> [DATA EXTRACT]:
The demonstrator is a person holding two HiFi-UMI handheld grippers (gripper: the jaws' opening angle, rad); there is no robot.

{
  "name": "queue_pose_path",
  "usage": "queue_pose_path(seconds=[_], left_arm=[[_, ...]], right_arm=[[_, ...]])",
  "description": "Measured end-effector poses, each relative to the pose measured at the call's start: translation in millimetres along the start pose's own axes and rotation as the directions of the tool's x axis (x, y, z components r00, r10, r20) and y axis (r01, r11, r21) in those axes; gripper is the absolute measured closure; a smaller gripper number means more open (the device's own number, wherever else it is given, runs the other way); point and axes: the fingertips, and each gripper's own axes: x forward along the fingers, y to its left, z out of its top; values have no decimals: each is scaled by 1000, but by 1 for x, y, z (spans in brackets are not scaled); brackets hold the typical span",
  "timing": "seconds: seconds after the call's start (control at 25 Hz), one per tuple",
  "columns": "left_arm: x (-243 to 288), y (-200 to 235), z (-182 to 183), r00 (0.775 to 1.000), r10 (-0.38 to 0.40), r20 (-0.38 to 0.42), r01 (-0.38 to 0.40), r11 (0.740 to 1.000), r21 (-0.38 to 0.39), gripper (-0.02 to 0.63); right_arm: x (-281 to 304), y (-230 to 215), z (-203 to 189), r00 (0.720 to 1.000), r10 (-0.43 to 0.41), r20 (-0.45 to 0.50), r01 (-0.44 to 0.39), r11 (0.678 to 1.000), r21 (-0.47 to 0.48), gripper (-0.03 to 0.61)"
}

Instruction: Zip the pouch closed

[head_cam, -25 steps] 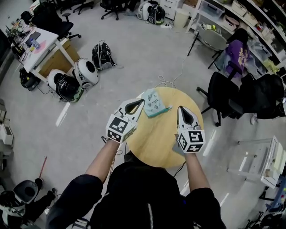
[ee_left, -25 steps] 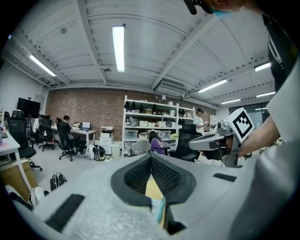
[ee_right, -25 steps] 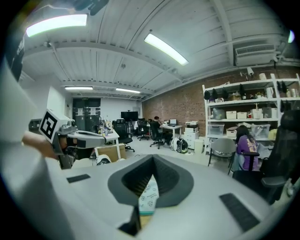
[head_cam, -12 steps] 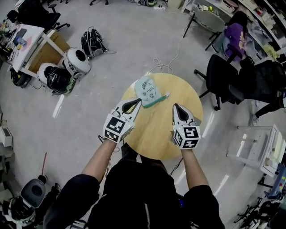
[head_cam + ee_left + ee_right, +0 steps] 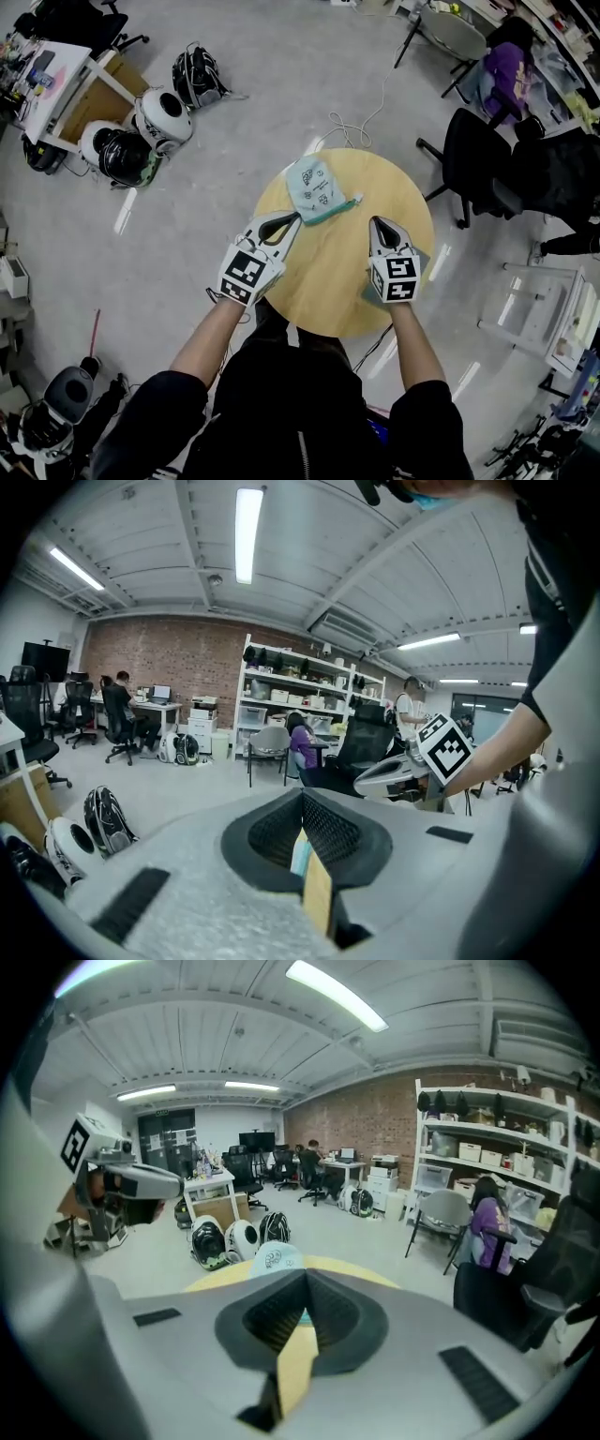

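Note:
A light teal pouch (image 5: pixel 314 190) with printed patterns lies flat at the far left of the round wooden table (image 5: pixel 337 272), its darker zipper edge facing me. My left gripper (image 5: pixel 292 218) is shut and empty, its tip just short of the pouch's near corner. My right gripper (image 5: pixel 375 223) is also shut and empty, over the table to the right of the pouch. In the right gripper view the pouch (image 5: pixel 277 1260) shows just beyond the closed jaws. In the left gripper view only a sliver of pouch shows past the shut jaws, with the right gripper (image 5: pixel 403 772) off to the side.
Helmets (image 5: pixel 155 117) and a backpack (image 5: pixel 195 77) lie on the floor at the left by a white desk (image 5: pixel 56 70). A white cable (image 5: pixel 352 127) trails behind the table. Black office chairs (image 5: pixel 478 159) stand to the right, and a person in purple (image 5: pixel 511 80) sits beyond.
Both grippers have come down toward the tabletop, staying shut. The pouch has not moved.

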Motion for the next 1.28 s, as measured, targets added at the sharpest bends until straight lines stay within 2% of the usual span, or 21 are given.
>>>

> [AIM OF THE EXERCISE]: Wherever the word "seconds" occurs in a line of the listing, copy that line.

> [TASK ANSWER]:
  "usage": "queue_pose_path(seconds=[_], left_arm=[[_, ...]], right_arm=[[_, ...]])",
  "timing": "seconds: seconds after the call's start (control at 25 Hz), one per tuple",

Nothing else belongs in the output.